Alfalfa, as a high-quality forage crop, is rich in protein and has always held a significant position in the forage industry. However, most alfalfa cultivation areas are located on marginal lands, often facing stresses such as drought and salinity, making large-scale cultivation in these challenging environments difficult. In recent years, the rapid advancement of transgenic and gene editing technologies has facilitated significant progress in the development of stress-resistant alfalfa varieties. This research study identified 39 SCPL gene family members in alfalfa, and some were found to respond to drought, salt, and cold stresses. These responses can be functionally validated using molecular techniques, paving the way for the development of new resilient alfalfa varieties. Additionally, this enhances understanding of the biological functions of genes in alfalfa and other plants, as well as the molecular mechanisms underlying abiotic stress regulation.
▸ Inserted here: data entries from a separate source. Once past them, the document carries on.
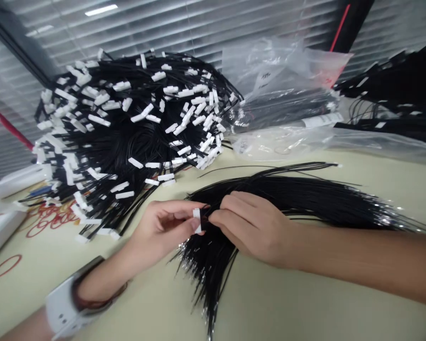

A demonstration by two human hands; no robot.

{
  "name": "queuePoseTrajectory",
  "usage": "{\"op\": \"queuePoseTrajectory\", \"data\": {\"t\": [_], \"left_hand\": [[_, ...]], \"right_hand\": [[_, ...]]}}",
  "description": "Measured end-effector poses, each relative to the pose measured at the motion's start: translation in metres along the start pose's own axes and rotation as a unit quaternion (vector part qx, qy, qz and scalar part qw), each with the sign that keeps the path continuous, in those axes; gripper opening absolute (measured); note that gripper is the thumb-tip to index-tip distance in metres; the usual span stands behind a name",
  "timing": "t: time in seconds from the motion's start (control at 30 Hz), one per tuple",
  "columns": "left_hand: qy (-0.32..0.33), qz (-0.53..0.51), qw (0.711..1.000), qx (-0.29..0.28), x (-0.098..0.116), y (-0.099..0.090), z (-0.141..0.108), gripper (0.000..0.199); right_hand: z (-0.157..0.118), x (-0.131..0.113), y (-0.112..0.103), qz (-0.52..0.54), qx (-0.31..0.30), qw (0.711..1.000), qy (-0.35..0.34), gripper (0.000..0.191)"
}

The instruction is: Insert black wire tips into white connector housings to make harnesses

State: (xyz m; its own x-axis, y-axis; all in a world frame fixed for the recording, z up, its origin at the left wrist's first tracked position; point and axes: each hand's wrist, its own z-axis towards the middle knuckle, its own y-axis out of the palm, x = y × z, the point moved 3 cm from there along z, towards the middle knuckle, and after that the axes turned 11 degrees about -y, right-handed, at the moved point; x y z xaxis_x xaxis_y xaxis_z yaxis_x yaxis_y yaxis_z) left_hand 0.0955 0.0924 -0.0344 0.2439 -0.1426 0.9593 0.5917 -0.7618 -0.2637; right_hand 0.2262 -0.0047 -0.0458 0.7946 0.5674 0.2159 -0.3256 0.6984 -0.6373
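A small white connector housing (197,220) is pinched between the thumb and fingers of my left hand (168,225). Right beside it, my right hand (252,225) has its fingers pressed together at thin black wires on the connector's right side; the fingertips partly hide what they grip. Beneath both hands lies a thick bundle of black wires (315,203) with shiny metal terminals at its ends. One end of that bundle fans out below my hands, the other stretches off to the right.
A big heap of black cables with white connectors (138,128) fills the back left. Clear plastic bags (280,109) lie at the back right, near more black cables (401,90). Rubber bands (49,220) and a white box (2,227) are at left on the pale table (305,303).
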Motion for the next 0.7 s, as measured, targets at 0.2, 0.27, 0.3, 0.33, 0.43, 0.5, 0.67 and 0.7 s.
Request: {"op": "queuePoseTrajectory", "data": {"t": [0.2, 0.27, 0.3, 0.33, 0.43, 0.5, 0.67, 0.7], "left_hand": [[0.020, 0.013, 0.999, 0.035, 0.014, -0.006, -0.001, 0.013], [0.034, 0.017, 0.999, 0.031, 0.022, -0.005, -0.003, 0.012], [0.047, 0.021, 0.998, 0.032, 0.027, -0.005, -0.004, 0.014], [0.064, 0.029, 0.997, 0.041, 0.031, -0.006, -0.005, 0.019], [0.091, 0.105, 0.987, 0.086, 0.041, -0.005, -0.004, 0.043], [0.087, 0.218, 0.969, 0.079, 0.044, 0.003, 0.002, 0.060], [0.159, 0.488, 0.858, -0.029, 0.042, 0.051, 0.028, 0.094], [0.167, 0.496, 0.851, -0.036, 0.040, 0.060, 0.034, 0.096]], "right_hand": [[0.019, 0.010, -0.022, -0.007, 0.028, 1.000, -0.002, 0.039], [0.028, 0.019, -0.025, 0.033, -0.048, 0.997, 0.046, 0.053], [0.030, 0.024, -0.025, 0.071, -0.097, 0.989, 0.081, 0.047], [0.032, 0.028, -0.025, 0.120, -0.133, 0.976, 0.122, 0.035], [0.032, 0.041, -0.032, 0.277, -0.105, 0.923, 0.247, 0.019], [0.029, 0.047, -0.038, 0.353, -0.017, 0.883, 0.309, 0.022], [0.023, 0.055, -0.047, 0.438, 0.123, 0.808, 0.375, 0.023], [0.022, 0.056, -0.049, 0.440, 0.133, 0.803, 0.380, 0.024]]}}
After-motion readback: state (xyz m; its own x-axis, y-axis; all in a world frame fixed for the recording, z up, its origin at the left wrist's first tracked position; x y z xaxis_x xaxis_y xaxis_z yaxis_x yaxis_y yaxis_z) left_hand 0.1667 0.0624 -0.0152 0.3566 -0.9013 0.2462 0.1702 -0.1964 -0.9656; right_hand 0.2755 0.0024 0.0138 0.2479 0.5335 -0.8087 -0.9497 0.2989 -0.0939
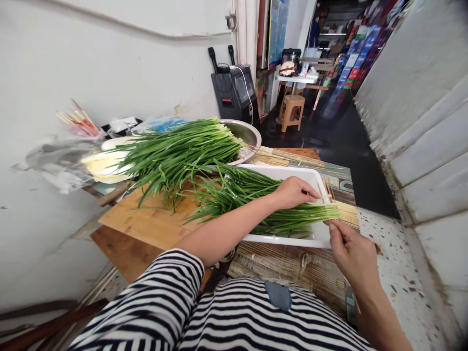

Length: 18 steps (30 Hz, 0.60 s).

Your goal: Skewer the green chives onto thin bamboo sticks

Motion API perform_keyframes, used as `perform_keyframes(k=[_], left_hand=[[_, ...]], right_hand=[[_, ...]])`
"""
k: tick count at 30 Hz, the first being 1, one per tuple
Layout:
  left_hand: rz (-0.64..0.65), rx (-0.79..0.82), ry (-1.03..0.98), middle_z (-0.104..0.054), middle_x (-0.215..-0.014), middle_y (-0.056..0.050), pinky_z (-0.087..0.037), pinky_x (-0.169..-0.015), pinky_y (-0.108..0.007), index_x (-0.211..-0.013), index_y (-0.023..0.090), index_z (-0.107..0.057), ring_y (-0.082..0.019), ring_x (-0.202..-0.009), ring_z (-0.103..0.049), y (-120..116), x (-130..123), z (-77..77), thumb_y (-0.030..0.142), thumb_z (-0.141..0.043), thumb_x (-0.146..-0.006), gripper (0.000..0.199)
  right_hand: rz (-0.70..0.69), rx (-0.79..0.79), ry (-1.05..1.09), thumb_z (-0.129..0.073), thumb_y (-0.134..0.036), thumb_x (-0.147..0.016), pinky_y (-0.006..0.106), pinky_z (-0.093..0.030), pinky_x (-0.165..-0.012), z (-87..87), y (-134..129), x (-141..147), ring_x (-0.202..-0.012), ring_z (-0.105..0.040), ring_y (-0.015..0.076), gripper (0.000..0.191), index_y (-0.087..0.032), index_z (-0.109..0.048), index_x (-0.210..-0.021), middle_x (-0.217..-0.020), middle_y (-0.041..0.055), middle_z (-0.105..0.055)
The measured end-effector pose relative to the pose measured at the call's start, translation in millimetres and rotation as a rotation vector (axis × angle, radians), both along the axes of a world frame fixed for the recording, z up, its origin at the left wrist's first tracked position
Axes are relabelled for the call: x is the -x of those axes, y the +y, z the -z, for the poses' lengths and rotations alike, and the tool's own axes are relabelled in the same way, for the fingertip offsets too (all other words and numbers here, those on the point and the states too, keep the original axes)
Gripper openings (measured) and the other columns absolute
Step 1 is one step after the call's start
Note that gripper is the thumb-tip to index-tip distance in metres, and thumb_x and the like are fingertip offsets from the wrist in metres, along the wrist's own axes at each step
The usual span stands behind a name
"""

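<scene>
A bunch of garlic chives (252, 195) lies in a white plastic tray (315, 179), its pale cut ends sticking out over the right rim. My left hand (297, 191) is closed above the stalks, its fingertips pinching a thin pale strand too small to identify. Below the cut ends, my right hand (353, 246) is closed, thumb against finger, on a thin brown strand. Several dry straw-like strands (331, 189) are beside the ends. Behind the tray, a larger pile of garlic chives (186, 146) rests partly over a metal bowl (252, 134).
Under the tray is a wood-patterned table (288, 263), with a wooden board (135, 217) to its left. Pale cabbage-like vegetables (109, 163) and plastic bags (58, 158) are at the left wall. A black speaker (236, 92), a stool (291, 112) and stacked boxes (356, 58) stand farther back.
</scene>
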<state>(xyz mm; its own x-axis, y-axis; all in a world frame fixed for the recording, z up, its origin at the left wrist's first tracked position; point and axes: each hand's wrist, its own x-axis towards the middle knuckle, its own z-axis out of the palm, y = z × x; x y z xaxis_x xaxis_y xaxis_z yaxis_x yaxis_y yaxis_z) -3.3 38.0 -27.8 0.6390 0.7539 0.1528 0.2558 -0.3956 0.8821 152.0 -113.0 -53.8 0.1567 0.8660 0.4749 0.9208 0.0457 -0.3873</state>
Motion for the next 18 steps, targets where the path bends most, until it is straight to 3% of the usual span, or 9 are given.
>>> perform_keyframes(k=[2,4,5,9,14,18], left_hand=[[0.204,-0.011,0.046,-0.074,-0.097,-0.008,-0.049,-0.086,-0.022,-0.098,0.012,-0.075,-0.015,-0.091,-0.068,0,3,-6.0,0.02,-0.065,-0.077,0.025],[0.308,-0.013,0.086,-0.073,-0.103,-0.007,-0.048,-0.088,-0.02,-0.105,0.013,-0.073,-0.014,-0.097,-0.066,3,7,-10.5,0.022,-0.06,-0.081,0.028],[0.282,-0.028,0.112,-0.073,-0.105,-0.007,-0.047,-0.089,-0.02,-0.106,0.014,-0.073,-0.014,-0.099,-0.066,6,9,-11.2,0.021,-0.057,-0.084,0.029],[-0.027,-0.23,0.386,-0.073,-0.102,-0.008,-0.046,-0.09,-0.026,-0.098,0.014,-0.075,-0.018,-0.099,-0.065,19,14,-2.7,0.016,-0.054,-0.084,0.026],[0.067,-0.382,0.813,-0.072,-0.102,-0.009,-0.047,-0.083,-0.032,-0.096,0.018,-0.075,-0.026,-0.1,-0.064,27,16,13.6,0.031,-0.066,-0.077,0.024],[0.067,-0.439,0.918,-0.071,-0.105,-0.011,-0.046,-0.083,-0.035,-0.097,0.019,-0.074,-0.028,-0.103,-0.063,24,11,19.7,0.035,-0.062,-0.08,0.027]], right_hand=[[0.016,-0.027,0.014,-0.043,-0.038,-0.088,0.026,-0.046,-0.054,0.7,2,0,-0.057,-0.065,0.017,0.036,-0.017,-0.073,-0.094,-0.078,0.0062,-0.074],[0.004,-0.04,0.027,-0.044,-0.037,-0.089,0.026,-0.048,-0.057,1.0,3,-1,-0.062,-0.067,0.0172,0.035,-0.017,-0.072,-0.094,-0.083,0.0066,-0.074],[-0.006,-0.042,0.022,-0.044,-0.036,-0.089,0.026,-0.048,-0.058,0.7,2,-1,-0.063,-0.067,0.017,0.034,-0.018,-0.072,-0.094,-0.085,0.0064,-0.074],[-0.078,-0.064,-0.058,-0.046,-0.034,-0.089,0.023,-0.046,-0.054,-5.0,-3,-2,-0.058,-0.066,0.0144,0.031,-0.019,-0.073,-0.09,-0.079,0.0042,-0.074],[-0.197,-0.143,-0.136,-0.049,-0.032,-0.09,0.021,-0.042,-0.05,-14.4,-11,0,-0.046,-0.06,0.011,0.028,-0.017,-0.072,-0.088,-0.066,0.0015,-0.071],[-0.205,-0.151,-0.16,-0.049,-0.031,-0.09,0.021,-0.04,-0.047,-15.2,-11,1,-0.041,-0.057,0.01,0.027,-0.017,-0.072,-0.087,-0.059,0.0,-0.068]])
This study comprehensively identified and analyzed the members of the alfalfa SCPL gene family. Phylogenetic analysis categorized the family members into Groups I, II, and III based on the distribution of the 39 gene loci across four chromosomes. Phylogenetic analysis showed that the MsSCPL gene family exhibited significant homology to the gene family found in Arabidopsis, and the expansion of the gene family in alfalfa was primarily driven by segmental duplications rather than tandem duplications. According to the gene expression data from different types of tissue, 33 MsSCPL genes were expressed in six tissues, while the remaining 6 genes were expressed in some tissues. MsSCPL genes are evidently crucial for plant growth and development. Moreover, the analysis of cis-acting elements has revealed that SCPL genes encompass several elements associated with abiotic stresses. The transcriptome data under different stresses showed that 11, 16, and 14 genes responded to cold, salt, and drought stresses, respectively, while MsSCPL31/35 surprisingly responded to all three stresses simultaneously, and the transcriptome data were further validated by RT-qPCR. This study provides useful information about MsSCPL genes, but lacks further functional validation. In the future, techniques such as overexpression, gene editing, and molecular interactions may be used to validate and analyze the functions of the MsSCPL gene family. In summary, this study deepens the understanding of MsSCPL genes in response to abiotic stresses and provides candidate genes for stress-resistant alfalfa breeding.